Procedures with variable execution paths and optimization

Executing a stored procedure saves abstract plans for each statement that can be optimized, even if the stored procedure contains control-of-flow statements that can cause different statements to be run, depending on parameters to the procedure or other conditions.

Adaptive Server loads and saves the abstract plans when the stored procedures are compiled, not when they are executed.

When Adaptive Server compiles a stored procedure (usually when it is first run), it saves an abstract plan for each optimized statement. Adaptive Server does not influence the abstract plan capture, or whether the stored procedure contains control-of-flow statements that cause different statements to be executed, depending on the procedure’s parameters.

If you run the query a second time (without recompilation) with different parameters that use a different code path, because Adaptive Server already optimized and saved the plans for all statements from the earlier compilation, both the plans and the abstract plans for the statements in this different code path are available, and are based on the prior stored procedure’s run parameter values, whether or not these statement were executed.

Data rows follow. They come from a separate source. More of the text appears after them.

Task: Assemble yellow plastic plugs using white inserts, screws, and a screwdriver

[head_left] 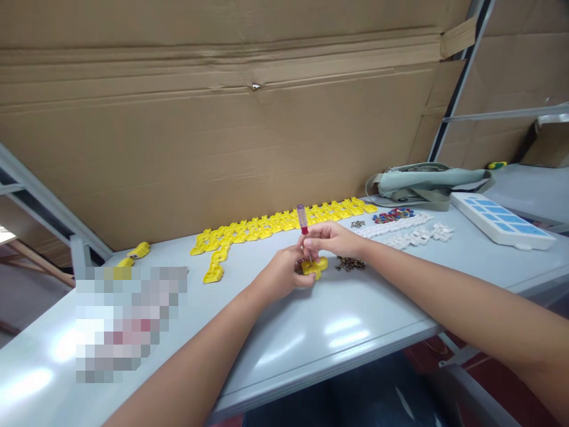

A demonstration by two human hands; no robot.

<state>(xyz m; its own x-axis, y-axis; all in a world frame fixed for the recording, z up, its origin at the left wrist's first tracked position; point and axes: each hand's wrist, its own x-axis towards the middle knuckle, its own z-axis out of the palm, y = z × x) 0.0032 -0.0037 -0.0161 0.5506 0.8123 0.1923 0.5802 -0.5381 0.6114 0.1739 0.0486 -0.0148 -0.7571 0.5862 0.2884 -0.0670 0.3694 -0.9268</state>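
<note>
My left hand pinches a small yellow plastic part against the grey table. My right hand grips a small screwdriver with a red and clear handle, held upright, its tip down on the yellow part. A little heap of dark screws lies just right of the part.
A long row of yellow parts runs along the cardboard wall. White parts, coloured bits, a grey-green bag and a white-blue tray sit to the right. Two yellow parts lie at the left.
</note>
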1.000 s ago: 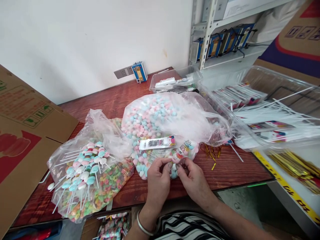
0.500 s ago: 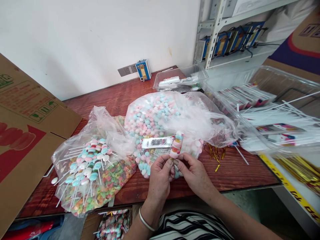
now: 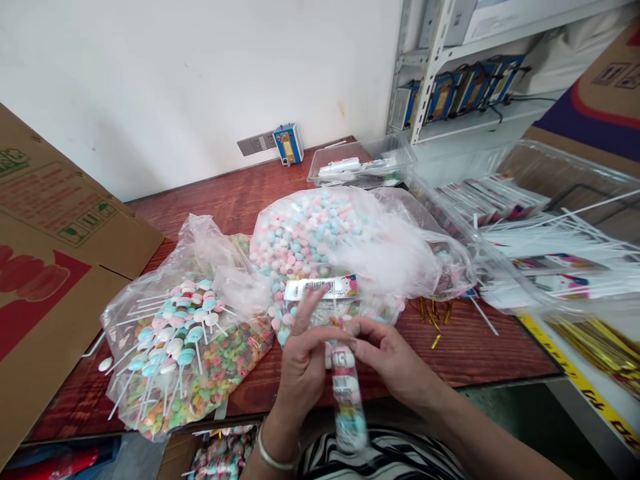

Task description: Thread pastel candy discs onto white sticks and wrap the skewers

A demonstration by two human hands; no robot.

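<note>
A filled packet of marshmallow candies (image 3: pixel 347 393) hangs down in front of my striped clothing, its printed wrapper slightly blurred. Its gathered top end is pinched between my left hand (image 3: pixel 307 353) and my right hand (image 3: pixel 387 347). Some fingers of the left hand are raised and smeared by motion; its thumb and forefinger close at the neck. My right fingertips press together at the same spot, and any tie there is too small to make out. Behind the hands, a flat printed wrapper (image 3: pixel 320 288) lies on a big clear bag of pastel marshmallows (image 3: pixel 300 233).
Left, a plastic bag of ring candies (image 3: pixel 235 360) bears several candies on sticks (image 3: pixel 175 327). Gold twist ties (image 3: pixel 433 317) lie on the red-brown table (image 3: pixel 480 347). A clear bin (image 3: pixel 530 287) holds white sticks at right. Cardboard boxes (image 3: pixel 65 267) flank the table.
The candy packet, upright above my hands before, now hangs upside down below them. My left hand has turned, with fingers lifted. The flat wrapper behind is now more fully visible.
</note>
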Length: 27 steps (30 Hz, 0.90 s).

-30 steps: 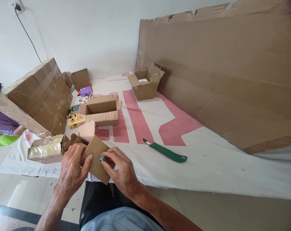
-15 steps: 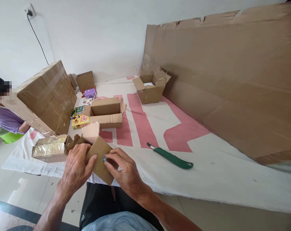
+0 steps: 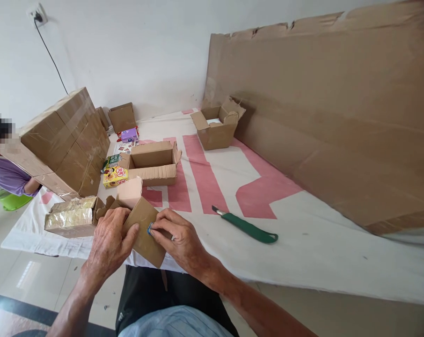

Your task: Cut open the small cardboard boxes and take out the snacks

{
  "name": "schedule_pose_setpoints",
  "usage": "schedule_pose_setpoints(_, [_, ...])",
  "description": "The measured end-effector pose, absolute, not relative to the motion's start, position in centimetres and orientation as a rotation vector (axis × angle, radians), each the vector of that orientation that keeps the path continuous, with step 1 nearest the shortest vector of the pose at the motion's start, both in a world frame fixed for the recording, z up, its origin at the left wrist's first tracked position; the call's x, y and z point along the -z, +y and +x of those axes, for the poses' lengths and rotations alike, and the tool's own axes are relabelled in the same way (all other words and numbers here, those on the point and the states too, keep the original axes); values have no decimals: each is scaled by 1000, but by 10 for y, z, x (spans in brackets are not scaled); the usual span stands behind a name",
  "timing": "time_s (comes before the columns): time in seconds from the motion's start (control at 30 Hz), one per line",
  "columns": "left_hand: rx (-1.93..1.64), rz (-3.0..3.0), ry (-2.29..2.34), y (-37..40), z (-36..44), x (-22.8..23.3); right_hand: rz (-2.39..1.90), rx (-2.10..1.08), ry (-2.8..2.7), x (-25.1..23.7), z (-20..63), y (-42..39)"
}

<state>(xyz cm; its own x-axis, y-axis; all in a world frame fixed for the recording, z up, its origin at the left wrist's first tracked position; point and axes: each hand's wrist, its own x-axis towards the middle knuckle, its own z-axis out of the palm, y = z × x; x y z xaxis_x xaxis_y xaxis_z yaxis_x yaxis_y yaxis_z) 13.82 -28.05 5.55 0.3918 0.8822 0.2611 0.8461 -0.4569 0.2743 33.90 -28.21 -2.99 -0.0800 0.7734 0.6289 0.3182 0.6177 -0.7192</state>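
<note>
My left hand [image 3: 108, 239] is closed on a small brown cardboard box [image 3: 148, 249], its thumb lying across the near face. The box is tilted, and one flap stands up at its far side. Against that same face, my right hand [image 3: 182, 239] pinches a small blue piece [image 3: 149, 228] between thumb and fingertips; the fingers partly cover it, so its kind does not show. Right of my hands, a utility knife [image 3: 249, 228] with a green handle lies on the cloth, blade out.
An open carton [image 3: 152, 175] lies beyond my hands beside a yellow snack box [image 3: 115, 178]. A taped carton [image 3: 69, 220] and stacked cartons [image 3: 82, 140] stand left, near a person in a purple sleeve [image 3: 6, 175]. Another open carton [image 3: 215, 138] sits near a large cardboard sheet [image 3: 303, 107].
The view has shifted slightly. My right hand still pinches the blue piece at the box face, its fingers a little more bent. My left hand keeps its hold on the box.
</note>
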Motion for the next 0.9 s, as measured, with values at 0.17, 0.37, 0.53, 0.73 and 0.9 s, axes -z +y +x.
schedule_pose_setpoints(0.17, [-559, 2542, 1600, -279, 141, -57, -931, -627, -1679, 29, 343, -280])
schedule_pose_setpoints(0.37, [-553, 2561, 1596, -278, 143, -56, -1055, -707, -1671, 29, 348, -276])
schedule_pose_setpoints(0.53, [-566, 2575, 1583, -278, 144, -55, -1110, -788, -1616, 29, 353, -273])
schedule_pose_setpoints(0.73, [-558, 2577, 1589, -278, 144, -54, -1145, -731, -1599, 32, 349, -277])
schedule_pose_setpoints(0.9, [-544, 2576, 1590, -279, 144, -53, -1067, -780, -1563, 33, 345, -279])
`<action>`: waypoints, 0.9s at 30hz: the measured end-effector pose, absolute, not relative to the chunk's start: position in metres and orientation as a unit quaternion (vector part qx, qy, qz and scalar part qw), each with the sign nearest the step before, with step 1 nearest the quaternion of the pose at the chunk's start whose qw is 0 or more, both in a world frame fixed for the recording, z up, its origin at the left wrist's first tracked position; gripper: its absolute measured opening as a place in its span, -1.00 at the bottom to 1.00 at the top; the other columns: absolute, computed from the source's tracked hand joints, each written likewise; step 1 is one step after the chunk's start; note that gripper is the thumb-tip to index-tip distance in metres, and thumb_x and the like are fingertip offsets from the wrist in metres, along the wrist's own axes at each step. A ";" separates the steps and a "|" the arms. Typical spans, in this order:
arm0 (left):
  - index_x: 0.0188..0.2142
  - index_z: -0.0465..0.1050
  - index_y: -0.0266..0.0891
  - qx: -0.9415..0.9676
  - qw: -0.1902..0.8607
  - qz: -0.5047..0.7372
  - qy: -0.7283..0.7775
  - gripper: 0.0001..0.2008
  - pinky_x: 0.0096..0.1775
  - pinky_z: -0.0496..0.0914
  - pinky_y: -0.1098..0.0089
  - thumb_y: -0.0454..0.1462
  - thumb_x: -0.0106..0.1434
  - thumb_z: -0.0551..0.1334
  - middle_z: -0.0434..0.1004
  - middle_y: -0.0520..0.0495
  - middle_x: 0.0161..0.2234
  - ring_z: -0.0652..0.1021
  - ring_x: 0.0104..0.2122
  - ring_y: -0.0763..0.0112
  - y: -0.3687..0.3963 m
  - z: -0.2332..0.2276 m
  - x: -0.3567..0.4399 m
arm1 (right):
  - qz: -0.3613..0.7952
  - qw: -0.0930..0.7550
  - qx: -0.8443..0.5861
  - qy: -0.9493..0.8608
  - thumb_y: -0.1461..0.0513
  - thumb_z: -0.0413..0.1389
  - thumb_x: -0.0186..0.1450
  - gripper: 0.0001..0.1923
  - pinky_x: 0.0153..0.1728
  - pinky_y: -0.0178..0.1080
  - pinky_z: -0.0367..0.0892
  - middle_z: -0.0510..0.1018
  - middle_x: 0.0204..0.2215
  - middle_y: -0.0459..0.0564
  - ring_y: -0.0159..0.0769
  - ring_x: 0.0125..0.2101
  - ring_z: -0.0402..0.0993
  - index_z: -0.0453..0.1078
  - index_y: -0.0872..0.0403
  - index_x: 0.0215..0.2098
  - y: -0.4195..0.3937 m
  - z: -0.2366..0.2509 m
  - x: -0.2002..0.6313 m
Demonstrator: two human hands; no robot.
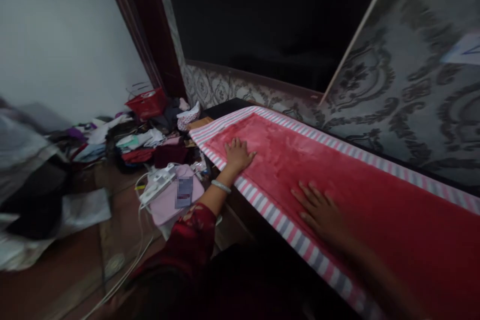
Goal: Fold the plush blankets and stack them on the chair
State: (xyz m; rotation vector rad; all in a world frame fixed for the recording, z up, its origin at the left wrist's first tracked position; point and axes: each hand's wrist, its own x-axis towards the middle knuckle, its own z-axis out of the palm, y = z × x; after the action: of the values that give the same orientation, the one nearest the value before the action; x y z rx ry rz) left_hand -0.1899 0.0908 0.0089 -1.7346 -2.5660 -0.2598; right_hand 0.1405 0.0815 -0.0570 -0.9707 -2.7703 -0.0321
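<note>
The right hand (322, 212), nearer of the two, lies flat on the red cloth (382, 200) with fingers spread; the left hand (237, 154) is farther along, also spread flat, near the cloth's far end. The hands are apart from each other and grip nothing. The cloth runs under both, its striped border (287, 227) just beside them on the near side. Faint ripples show beyond the fingers, so a light, even press with the whole palm would probably serve better than poking with fingertips. It seems wise to let one hand anchor while the other strokes outward toward the border, since pushing both the same way could drag the cloth askew. Below the left hand, well clear of the cloth, a power strip (159, 185) rests on a pink case (163, 212). Beyond the left hand lie clothes (138, 142), then a red basket (148, 103); a black screen (273, 15) rises past both hands.
</note>
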 end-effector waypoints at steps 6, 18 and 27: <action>0.36 0.18 -0.17 -0.500 0.039 -0.121 -0.857 -0.30 0.31 -0.12 -0.20 0.12 0.37 -0.04 0.04 -0.32 0.40 0.03 0.39 -0.16 0.081 -0.002 -0.209 | -0.007 0.093 -0.318 -0.943 -0.03 -0.24 0.45 -0.42 0.24 0.29 0.11 0.16 0.39 -0.02 0.06 0.37 0.03 0.11 -0.19 0.39 0.120 -0.027 0.114; 0.40 0.10 -0.11 -0.486 0.005 -0.126 -0.865 -0.26 0.31 -0.17 -0.19 0.16 0.34 -0.04 -0.01 -0.25 0.43 -0.02 0.39 -0.23 0.081 -0.007 -0.211 | -0.060 0.100 -0.344 -0.932 -0.04 -0.26 0.45 -0.39 0.22 0.38 0.04 0.07 0.42 0.04 0.13 0.39 -0.07 0.08 -0.12 0.41 0.134 -0.048 0.068; 0.40 0.07 -0.16 -0.486 0.011 -0.123 -0.865 -0.26 0.31 -0.14 -0.21 0.13 0.35 0.00 -0.07 -0.32 0.44 -0.03 0.40 -0.23 0.084 0.004 -0.209 | -0.059 0.086 -0.364 -0.926 -0.03 -0.22 0.46 -0.41 0.23 0.38 0.00 0.07 0.42 0.04 0.11 0.39 -0.08 0.10 -0.12 0.40 0.132 -0.044 0.061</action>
State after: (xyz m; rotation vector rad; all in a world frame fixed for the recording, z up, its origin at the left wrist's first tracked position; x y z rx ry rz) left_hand -0.2094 0.0837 0.0045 -1.5148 -2.6995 -0.3831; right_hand 0.0614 0.1316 -0.0443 -1.0851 -2.7589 -0.1766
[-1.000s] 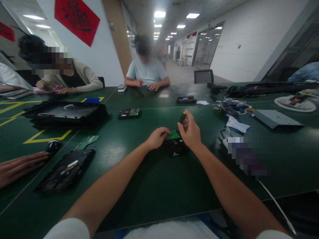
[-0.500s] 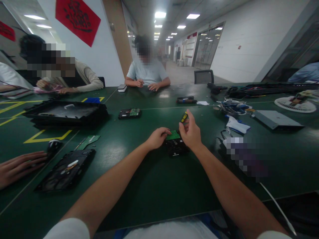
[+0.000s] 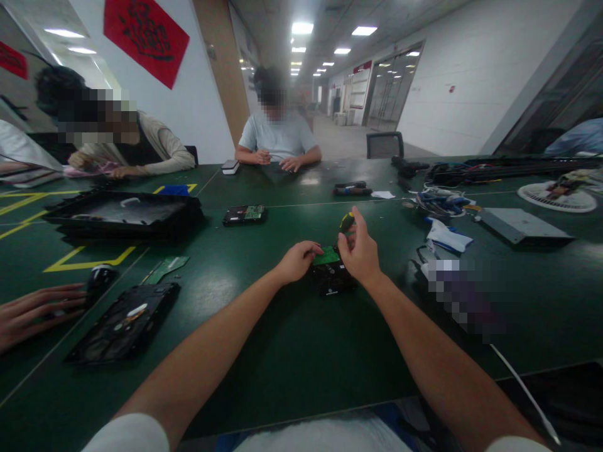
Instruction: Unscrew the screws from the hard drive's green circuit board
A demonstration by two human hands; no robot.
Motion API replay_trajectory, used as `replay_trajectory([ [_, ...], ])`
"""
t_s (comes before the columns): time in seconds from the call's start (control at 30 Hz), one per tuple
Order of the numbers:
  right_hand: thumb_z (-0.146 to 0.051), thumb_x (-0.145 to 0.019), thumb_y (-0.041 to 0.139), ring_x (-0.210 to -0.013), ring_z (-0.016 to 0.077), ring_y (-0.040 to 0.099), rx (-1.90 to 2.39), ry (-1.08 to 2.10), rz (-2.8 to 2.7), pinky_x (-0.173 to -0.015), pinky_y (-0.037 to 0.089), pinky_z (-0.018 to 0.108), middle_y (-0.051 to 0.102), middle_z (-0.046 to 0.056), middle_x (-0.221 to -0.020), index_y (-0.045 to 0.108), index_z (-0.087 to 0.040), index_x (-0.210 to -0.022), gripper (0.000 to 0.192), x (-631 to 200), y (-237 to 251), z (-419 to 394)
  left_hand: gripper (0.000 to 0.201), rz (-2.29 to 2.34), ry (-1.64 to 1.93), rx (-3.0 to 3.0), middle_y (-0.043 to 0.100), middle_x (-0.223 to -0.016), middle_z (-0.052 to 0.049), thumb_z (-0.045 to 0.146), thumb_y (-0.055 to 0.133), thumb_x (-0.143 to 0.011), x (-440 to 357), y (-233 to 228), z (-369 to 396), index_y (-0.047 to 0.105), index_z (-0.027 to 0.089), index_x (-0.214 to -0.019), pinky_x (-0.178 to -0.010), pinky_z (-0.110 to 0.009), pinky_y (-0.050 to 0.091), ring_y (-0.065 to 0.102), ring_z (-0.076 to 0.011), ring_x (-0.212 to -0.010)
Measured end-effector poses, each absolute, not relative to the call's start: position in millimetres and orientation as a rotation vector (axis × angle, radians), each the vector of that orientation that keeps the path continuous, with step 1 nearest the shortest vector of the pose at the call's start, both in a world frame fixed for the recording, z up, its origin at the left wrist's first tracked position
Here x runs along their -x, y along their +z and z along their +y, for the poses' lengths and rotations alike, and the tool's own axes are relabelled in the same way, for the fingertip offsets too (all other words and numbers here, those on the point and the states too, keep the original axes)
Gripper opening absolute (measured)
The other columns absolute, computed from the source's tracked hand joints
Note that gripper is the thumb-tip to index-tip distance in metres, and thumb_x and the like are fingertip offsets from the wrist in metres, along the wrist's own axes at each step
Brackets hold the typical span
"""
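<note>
A small black hard drive [image 3: 332, 279] with a green circuit board [image 3: 326, 255] on top lies on the dark green table [image 3: 282, 351] in front of me. My left hand [image 3: 296, 260] rests on the drive's left edge, fingers curled against the board. My right hand [image 3: 360, 251] is shut on a screwdriver [image 3: 347, 221] with a black and yellow handle, held upright over the drive's right side. Its tip is hidden behind my fingers.
An opened drive [image 3: 125, 323] and a loose green board [image 3: 166, 268] lie at left, near another person's hand [image 3: 32, 311] by a mouse [image 3: 100, 276]. A black tray [image 3: 125, 213], another drive [image 3: 245, 214], cables [image 3: 440, 201] and a grey box [image 3: 522, 225] lie around. Two people sit across.
My right hand has turned the screwdriver slightly; its handle sits a little differently between my fingers. The other person's hand at left has shifted slightly. My left hand stays put.
</note>
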State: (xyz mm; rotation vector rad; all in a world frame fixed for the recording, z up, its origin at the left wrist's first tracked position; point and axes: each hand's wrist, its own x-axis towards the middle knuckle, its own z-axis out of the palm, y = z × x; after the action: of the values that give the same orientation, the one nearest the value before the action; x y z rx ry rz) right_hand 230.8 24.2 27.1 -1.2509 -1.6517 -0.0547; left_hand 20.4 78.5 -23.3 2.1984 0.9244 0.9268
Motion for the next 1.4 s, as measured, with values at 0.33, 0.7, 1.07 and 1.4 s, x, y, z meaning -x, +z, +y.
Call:
replay_trajectory([
  [0.33,-0.032,-0.096,0.055,-0.082,0.0236,0.072,1.263,-0.082,-1.656,-0.079,0.063,0.045,0.067,0.013,-0.125,0.025,-0.027,-0.159,0.07,-231.3,27.8,24.0,0.027,0.908,0.944,-2.208,0.069,-0.123,-0.007,0.009,0.053,-0.092,-19.6,-27.3,80.9,0.073,0.022,-0.106,-0.109,-0.046,0.048,0.063,-0.0217,-0.117],
  [0.7,-0.029,-0.096,0.055,-0.098,0.0268,0.071,1.251,-0.071,-1.696,-0.082,0.062,0.045,0.066,0.013,-0.129,0.026,-0.027,-0.158,0.069,-230.2,29.1,23.4,0.026,0.904,0.939,-2.198,0.069,-0.123,-0.007,0.009,0.053,-0.093,-19.2,-27.0,80.1,0.072,0.021,-0.106,-0.109,-0.045,0.047,0.063,-0.0218,-0.118],
  [1.07,-0.032,-0.096,0.057,-0.086,0.0236,0.071,1.245,-0.056,-1.675,-0.08,0.062,0.043,0.068,0.012,-0.124,0.032,-0.027,-0.157,0.066,-231.4,29.6,23.2,0.026,0.903,0.943,-2.213,0.069,-0.122,-0.006,0.009,0.054,-0.092,-19.2,-27.9,81.2,0.072,0.022,-0.105,-0.109,-0.045,0.048,0.063,-0.0216,-0.117],
  [1.4,-0.033,-0.096,0.057,-0.093,0.0253,0.07,1.235,-0.092,-1.684,-0.083,0.062,0.045,0.067,0.012,-0.124,0.032,-0.026,-0.157,0.066,-231.2,29.8,23.6,0.026,0.895,0.932,-2.21,0.069,-0.123,-0.007,0.009,0.053,-0.093,-19.1,-26.1,80.5,0.073,0.021,-0.105,-0.109,-0.045,0.048,0.063,-0.0222,-0.118],
])
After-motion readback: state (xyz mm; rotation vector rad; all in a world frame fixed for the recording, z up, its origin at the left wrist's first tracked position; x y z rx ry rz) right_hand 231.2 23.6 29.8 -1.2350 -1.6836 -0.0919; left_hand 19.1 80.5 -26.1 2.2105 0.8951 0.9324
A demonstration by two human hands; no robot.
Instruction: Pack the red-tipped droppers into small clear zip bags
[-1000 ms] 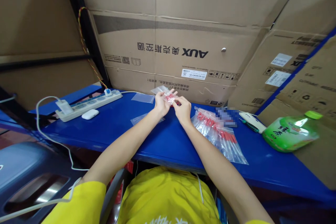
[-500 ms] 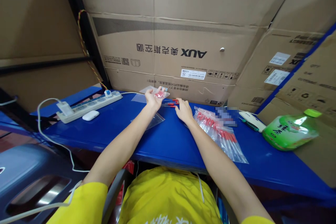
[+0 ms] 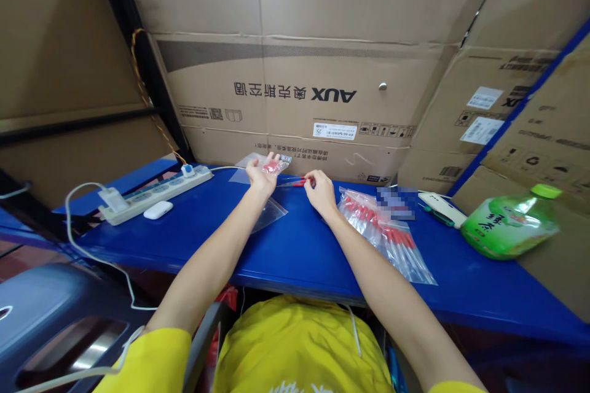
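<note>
My left hand (image 3: 262, 176) is turned partly palm-up at the back of the blue table, closed on a small clear plastic bag (image 3: 277, 166) with something red showing in it. To its right, my right hand (image 3: 319, 189) pinches a few thin red-ended sticks (image 3: 298, 183), which point left toward the left hand. Their exact kind is too small to make out. A flat clear bag (image 3: 271, 216) lies under my left wrist. Beside my right forearm lie several zip bags of red-ended sticks (image 3: 375, 221), overlapping in a row.
A white power strip (image 3: 157, 193) and a white earphone case (image 3: 158, 210) lie on the left of the blue table (image 3: 295, 252). At right are a green bottle (image 3: 509, 224) on its side and a white-and-green tool (image 3: 442, 209). A cardboard wall (image 3: 286, 61) stands behind.
The sticks in my right hand are drawn closer together, with fewer red ends showing. My left hand has shifted slightly, and the whole view has tilted a little.
</note>
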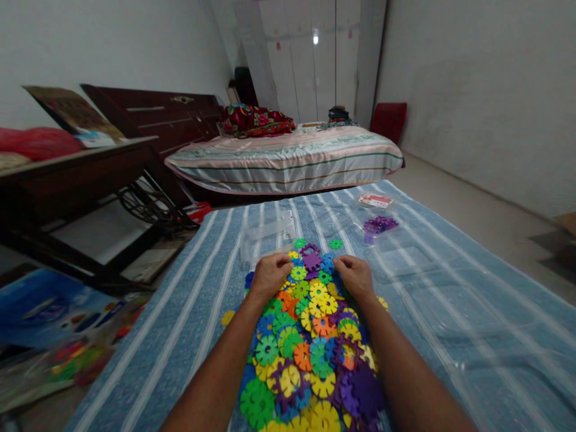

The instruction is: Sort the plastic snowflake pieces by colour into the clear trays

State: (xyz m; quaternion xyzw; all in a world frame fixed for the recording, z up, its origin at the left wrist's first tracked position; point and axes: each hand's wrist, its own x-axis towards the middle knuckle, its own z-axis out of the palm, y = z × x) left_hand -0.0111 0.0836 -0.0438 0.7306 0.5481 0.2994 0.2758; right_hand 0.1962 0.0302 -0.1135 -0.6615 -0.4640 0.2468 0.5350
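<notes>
discs (310, 336): light stiff plastic, slippery heap between both wrists, pinch by notched edges
left hand (270, 273): curled, fingers on discs, grip unclear
right hand (355, 275): same, can't tell

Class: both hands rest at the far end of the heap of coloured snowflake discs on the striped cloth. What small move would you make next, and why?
Probably draw the left hand and right hand inward, gathering the disc heap; stray discs lie beyond it on the striped cloth.
</notes>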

However, abstract plans for procedures do not solve the problem caused by procedures with statements that are optimized differently depending on conditions or parameters. For example is a procedure where users provide the low and high values for a between clause, with a query such as:

select title_id
from titles
where price between @lo and @hi

Depending on the parameters, the best plan could either be an index access or a table scan. The abstract plan may specify either access method, depending on the parameters used for the initial execution of the procedure. Abstract plans that are saved while executing queries or stored procedures in tempdb are lost if the server is restarted.